In Fig. 2, is the p value corrected for multiple testing? What test was used? From the figure 2B p=0.0076 is hard to believe. Was there a post-hoc test done?
Why there is a “no drug” control in Fig. 2 and Fig. 4?
The inclusion of additional control groups, such as untreated bacteria or bacteria treated with other antibiotics, could provide valuable comparative data
In the “Metabolic viability assay” chapter, describing the characteristics of metabolic viability assay could be helpful for context. And: Why was RIF not used in the experiment?
It is noted that the statement “all treatments led to some increase in the fold-change ATP expression compared to untreated controls” is a bit vague. Adding information such a number of data points, fold-increases, and statistical test could help the text and the readers!
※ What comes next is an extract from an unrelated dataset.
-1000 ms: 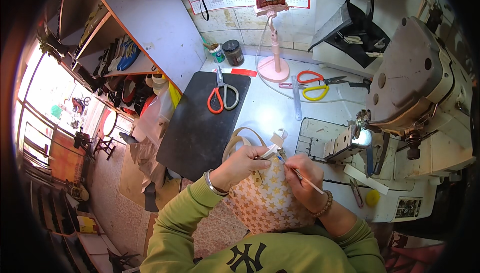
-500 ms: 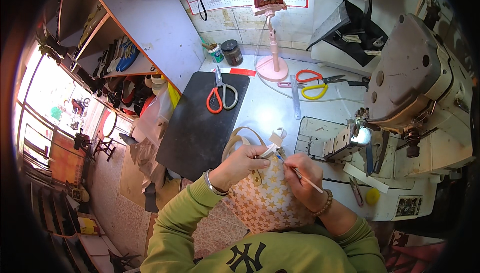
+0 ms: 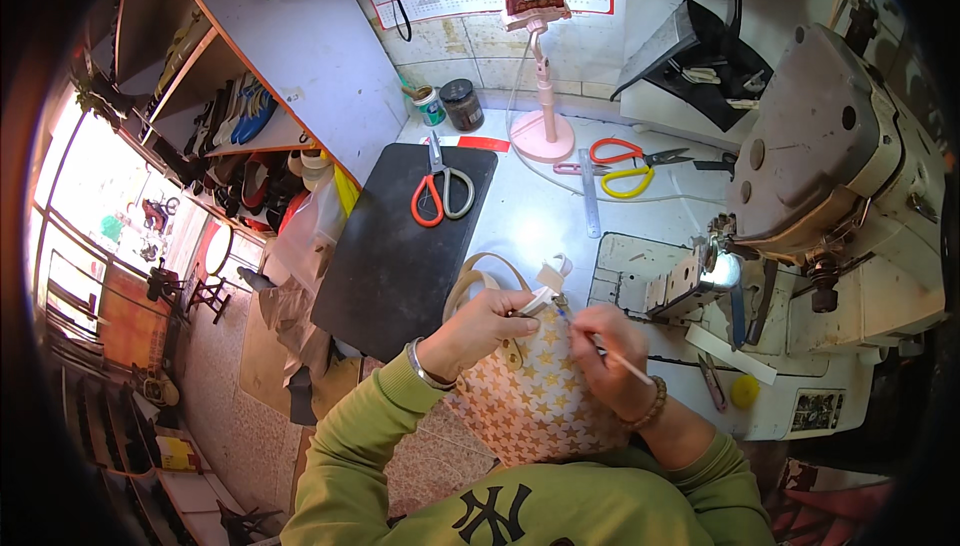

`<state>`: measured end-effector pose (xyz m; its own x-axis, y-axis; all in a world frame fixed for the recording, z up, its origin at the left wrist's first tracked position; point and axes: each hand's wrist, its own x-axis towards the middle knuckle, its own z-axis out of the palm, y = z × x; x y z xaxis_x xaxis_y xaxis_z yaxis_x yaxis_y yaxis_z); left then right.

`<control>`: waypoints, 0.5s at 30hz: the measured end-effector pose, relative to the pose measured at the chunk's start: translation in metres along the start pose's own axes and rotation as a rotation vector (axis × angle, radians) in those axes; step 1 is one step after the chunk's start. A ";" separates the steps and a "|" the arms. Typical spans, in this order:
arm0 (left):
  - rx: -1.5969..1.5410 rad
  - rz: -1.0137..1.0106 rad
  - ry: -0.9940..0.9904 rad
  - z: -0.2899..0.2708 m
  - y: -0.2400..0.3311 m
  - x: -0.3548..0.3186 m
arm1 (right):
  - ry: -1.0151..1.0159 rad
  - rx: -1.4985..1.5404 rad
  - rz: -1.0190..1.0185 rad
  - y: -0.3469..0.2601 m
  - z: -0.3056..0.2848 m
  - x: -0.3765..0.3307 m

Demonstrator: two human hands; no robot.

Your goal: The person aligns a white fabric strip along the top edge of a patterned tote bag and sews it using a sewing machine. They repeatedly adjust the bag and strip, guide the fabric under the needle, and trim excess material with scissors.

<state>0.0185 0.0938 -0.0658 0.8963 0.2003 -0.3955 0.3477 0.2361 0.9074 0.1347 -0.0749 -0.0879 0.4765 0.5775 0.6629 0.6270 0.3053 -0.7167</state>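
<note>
A white bag with gold stars (image 3: 540,396) lies against my body at the table's front edge. Its beige strap (image 3: 505,259) loops up behind my left hand (image 3: 478,331), whose thumb and fingers pinch a whitish strap end (image 3: 543,298). My right hand (image 3: 607,348) is closed round a thin white pen-like tool (image 3: 630,369). The blue tip of that tool points at the strap end, close to a small metal fitting (image 3: 560,300). Whether the tip touches is too small to tell.
A black mat (image 3: 395,256) with red-and-grey handled scissors (image 3: 437,186) lies to the left. Behind are a pink phone stand (image 3: 543,136), a clear ruler (image 3: 589,196) and red-and-yellow handled scissors (image 3: 630,168). A sewing machine (image 3: 820,146) fills the right side.
My right hand has shifted very slightly, and the tool has tilted a little. My left hand keeps its grip on the strap end.
</note>
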 end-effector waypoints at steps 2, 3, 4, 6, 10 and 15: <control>-0.009 -0.001 0.001 0.000 0.001 -0.001 | 0.087 0.016 0.032 0.007 -0.002 -0.002; -0.013 -0.003 0.005 0.000 0.001 -0.002 | 0.136 0.028 0.050 0.013 -0.003 -0.001; 0.001 -0.007 0.010 0.000 0.001 -0.002 | 0.182 0.055 0.091 0.022 -0.003 0.000; 0.031 -0.011 0.012 0.000 0.001 -0.002 | 0.117 -0.037 0.208 0.042 -0.003 0.002; 0.029 -0.013 0.001 0.001 0.002 -0.002 | 0.074 0.078 0.672 0.084 0.013 0.003; 0.015 -0.009 0.009 0.003 0.004 -0.007 | 0.049 -0.006 0.797 0.092 0.021 -0.007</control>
<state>0.0142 0.0909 -0.0587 0.8907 0.2064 -0.4052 0.3603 0.2234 0.9057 0.1764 -0.0352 -0.1627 0.8089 0.5866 -0.0394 0.0898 -0.1894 -0.9778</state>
At one point, the author employ Kruskal Wallis test - there is a sufficient number of data points (>30) per group, so it's not clear why the authors choose a non-parametric test as opposed to a t-test
How do you define metabolic dysregulation?
In some (supplementary) figures, there seem to be only weak linear correlation
Is fluorescence indicating bacterial load, or can it also indicate bacterial activity/viability?
Antibiotic mechanisms of action can be elaborated briefly before the result and discussion. A more detailed explanation of the mechanisms of action of the selected antibiotics (INH and RIF) could strengthen the rationale for investigating their impact on culturability
Shouldn’t “mid-log phase” be defined more precisely than “OD600 nm 0.4-0.8”?
The results could be strengthened by providing more detailed statistical analysis, including effect sizes and confidence interval
describe which test was used to test normality. If normal distribution was not seen, which non-parametric test was used and why?
Conflicts of interest of reviewers
There are no conflicts of interest to declare.
Competing interests
The authors declare that they have no competing interests.